6.1 ORGANIZATION AND GOOD STANDING. Seller is a corporation duly organized,
validly existing, and in good standing under the laws of New Jersey, except that
Seller has not filed required annual reports or paid related fees since 1998,
and has all necessary powers to own its properties and to carry on its business
as now owned and operated.
6.2 ABSENCE OF SPECIFIED CHANGES. Excepting as set forth in Schedule 6.2, since
the last fiscal year end, there has not been any:
(a) Transaction by Seller affecting the Assets except in the ordinary
course of business;
(b) Destruction, damage to, or loss of any of the Assets of Seller
(whether or not covered by insurance), ordinary wear and tear
excepted; or
(c) Other event or conditions of any character that has or might
reasonably have a materially adverse effect on the Assets.
6.3 TITLE TO AND CONDITION OF ASSETS. Seller has title to all the Assets and its
interest in the Assets, which constitute all the Assets and interests in fixed
assets that are used in the Business of Seller. All the Assets are free and
clear of mortgages, liens, pledges, charges, encumbrances, equities, claims,
easements, rights of way, covenants, conditions, or restrictions, except for (i)

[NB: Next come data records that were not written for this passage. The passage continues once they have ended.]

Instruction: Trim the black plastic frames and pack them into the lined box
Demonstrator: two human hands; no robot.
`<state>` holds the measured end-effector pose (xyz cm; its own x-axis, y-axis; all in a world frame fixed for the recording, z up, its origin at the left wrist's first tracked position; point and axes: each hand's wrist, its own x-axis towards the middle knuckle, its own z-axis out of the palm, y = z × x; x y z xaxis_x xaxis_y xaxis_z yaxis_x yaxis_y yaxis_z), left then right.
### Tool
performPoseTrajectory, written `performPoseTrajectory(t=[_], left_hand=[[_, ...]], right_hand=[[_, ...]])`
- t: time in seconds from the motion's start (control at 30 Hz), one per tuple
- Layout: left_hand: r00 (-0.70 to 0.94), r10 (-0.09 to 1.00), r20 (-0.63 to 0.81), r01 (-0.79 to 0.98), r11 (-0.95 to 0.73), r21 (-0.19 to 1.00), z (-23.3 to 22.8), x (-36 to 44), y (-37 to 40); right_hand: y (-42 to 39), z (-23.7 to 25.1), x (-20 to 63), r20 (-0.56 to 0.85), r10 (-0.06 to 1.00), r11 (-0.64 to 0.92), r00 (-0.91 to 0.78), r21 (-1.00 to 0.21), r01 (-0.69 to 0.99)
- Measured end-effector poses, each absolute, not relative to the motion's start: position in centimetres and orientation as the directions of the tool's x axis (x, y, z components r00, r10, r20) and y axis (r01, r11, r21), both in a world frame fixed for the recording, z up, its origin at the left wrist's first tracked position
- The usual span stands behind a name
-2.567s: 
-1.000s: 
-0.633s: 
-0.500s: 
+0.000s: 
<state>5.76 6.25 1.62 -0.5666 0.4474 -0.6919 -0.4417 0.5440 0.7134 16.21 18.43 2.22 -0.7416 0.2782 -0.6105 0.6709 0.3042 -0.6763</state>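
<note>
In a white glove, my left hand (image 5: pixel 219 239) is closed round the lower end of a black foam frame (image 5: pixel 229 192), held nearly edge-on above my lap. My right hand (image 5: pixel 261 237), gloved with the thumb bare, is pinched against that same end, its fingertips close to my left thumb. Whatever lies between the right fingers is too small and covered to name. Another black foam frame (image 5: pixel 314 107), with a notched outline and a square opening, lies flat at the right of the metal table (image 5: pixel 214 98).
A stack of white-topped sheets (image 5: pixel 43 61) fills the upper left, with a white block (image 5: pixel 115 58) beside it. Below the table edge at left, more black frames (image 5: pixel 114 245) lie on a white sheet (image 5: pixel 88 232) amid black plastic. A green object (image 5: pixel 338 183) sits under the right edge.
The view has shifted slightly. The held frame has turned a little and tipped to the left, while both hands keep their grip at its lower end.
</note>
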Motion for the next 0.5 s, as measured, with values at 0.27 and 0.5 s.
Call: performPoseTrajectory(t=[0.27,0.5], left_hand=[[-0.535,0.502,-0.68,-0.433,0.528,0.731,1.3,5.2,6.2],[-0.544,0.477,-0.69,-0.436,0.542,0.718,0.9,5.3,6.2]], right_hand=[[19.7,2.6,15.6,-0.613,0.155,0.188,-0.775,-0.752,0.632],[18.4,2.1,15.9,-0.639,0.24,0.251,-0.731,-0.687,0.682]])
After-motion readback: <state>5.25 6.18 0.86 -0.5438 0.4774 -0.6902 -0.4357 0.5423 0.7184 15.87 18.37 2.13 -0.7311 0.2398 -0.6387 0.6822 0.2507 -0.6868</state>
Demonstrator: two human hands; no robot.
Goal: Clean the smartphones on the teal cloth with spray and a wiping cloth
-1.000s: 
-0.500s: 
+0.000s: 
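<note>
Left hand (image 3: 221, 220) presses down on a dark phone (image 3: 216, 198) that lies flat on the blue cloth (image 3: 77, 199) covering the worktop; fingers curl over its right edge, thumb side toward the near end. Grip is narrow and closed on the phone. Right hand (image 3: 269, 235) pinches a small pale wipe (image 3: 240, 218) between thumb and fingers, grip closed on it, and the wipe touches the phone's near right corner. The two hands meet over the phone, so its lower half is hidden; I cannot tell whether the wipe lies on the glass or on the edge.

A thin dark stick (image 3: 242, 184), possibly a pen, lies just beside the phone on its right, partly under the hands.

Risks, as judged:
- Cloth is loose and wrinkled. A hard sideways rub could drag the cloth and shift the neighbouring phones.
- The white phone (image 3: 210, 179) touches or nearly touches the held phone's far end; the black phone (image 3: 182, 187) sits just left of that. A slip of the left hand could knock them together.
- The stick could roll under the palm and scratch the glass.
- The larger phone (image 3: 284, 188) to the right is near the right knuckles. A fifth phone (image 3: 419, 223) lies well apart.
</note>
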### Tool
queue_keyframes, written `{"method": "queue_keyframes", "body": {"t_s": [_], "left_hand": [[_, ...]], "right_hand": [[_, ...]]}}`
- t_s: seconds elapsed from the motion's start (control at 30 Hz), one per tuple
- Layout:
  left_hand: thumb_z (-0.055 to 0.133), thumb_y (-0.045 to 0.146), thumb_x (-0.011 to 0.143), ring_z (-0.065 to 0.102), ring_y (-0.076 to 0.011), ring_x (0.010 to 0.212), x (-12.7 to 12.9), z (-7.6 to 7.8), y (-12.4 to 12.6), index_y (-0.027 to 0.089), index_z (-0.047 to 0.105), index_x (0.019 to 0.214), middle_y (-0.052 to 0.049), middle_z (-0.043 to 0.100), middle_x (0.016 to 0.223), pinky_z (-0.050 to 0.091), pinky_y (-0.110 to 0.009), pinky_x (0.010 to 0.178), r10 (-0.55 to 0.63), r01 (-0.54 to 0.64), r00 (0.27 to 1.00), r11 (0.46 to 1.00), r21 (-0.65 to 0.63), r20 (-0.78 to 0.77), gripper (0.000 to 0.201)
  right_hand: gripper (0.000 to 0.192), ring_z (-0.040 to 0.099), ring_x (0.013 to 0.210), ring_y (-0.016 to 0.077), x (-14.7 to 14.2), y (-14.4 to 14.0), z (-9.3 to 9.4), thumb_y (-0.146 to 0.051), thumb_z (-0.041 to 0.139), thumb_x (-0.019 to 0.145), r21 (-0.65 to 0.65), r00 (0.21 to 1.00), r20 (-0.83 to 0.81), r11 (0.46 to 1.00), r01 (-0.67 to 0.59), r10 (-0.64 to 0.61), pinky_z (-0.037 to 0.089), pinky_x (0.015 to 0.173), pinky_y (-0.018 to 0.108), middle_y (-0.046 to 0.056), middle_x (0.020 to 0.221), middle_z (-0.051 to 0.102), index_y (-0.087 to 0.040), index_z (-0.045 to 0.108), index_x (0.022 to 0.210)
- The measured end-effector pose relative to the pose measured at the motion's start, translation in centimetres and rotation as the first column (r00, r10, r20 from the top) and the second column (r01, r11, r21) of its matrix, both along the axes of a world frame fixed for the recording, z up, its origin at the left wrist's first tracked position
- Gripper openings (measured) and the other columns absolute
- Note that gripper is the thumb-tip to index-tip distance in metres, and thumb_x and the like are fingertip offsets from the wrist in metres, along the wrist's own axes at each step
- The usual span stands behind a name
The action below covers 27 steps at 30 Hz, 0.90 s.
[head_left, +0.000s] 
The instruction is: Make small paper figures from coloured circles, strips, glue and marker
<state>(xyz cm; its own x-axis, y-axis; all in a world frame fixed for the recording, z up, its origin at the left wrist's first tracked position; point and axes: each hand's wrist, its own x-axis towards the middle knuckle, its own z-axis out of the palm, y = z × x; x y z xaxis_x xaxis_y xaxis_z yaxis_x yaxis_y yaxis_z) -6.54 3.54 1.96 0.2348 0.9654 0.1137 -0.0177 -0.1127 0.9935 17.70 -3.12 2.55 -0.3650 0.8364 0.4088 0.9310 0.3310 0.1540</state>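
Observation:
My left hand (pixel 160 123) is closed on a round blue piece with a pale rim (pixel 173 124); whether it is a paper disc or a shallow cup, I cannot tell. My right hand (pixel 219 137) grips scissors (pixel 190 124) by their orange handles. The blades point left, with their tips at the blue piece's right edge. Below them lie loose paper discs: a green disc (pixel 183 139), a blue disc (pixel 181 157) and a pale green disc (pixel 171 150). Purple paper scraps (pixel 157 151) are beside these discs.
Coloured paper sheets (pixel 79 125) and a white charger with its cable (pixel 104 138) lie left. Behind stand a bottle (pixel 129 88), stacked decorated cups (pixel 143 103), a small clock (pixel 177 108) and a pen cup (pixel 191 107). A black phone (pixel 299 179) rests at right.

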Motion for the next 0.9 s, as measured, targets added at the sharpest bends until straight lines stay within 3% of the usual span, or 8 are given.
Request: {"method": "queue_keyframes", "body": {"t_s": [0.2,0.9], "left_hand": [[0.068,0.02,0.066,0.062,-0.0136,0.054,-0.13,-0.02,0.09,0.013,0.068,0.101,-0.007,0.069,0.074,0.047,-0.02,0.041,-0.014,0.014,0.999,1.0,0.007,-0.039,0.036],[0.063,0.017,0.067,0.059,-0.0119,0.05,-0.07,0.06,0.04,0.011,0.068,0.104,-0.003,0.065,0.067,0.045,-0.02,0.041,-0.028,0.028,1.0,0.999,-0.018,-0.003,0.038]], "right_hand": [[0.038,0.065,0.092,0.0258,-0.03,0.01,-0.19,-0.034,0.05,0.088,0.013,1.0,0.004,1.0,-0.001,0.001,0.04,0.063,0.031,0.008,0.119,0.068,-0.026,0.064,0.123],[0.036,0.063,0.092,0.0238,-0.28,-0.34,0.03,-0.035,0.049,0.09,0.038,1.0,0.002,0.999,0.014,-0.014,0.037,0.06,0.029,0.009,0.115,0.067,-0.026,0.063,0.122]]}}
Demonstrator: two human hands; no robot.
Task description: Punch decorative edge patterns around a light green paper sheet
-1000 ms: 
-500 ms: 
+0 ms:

those disclosed in Schedule 6.3; (ii) the lien of current taxes not yet due and
payable, and (iii) those duly recorded in the public record. Buyer acknowledges
that all of the Assets are in poor condition, and may be inadequate for
continued use in place without significant rehabilitation and repair. Buyer
accepts the Assets in "As-"Is" condition in all respects. Other than Seller,
Seller is not aware of any officer, director, agent or employee of Seller, nor
any spouse, child or other relative of any of these persons, or any other third
party owns, or has any interest, directly or indirectly, in any of the Assets.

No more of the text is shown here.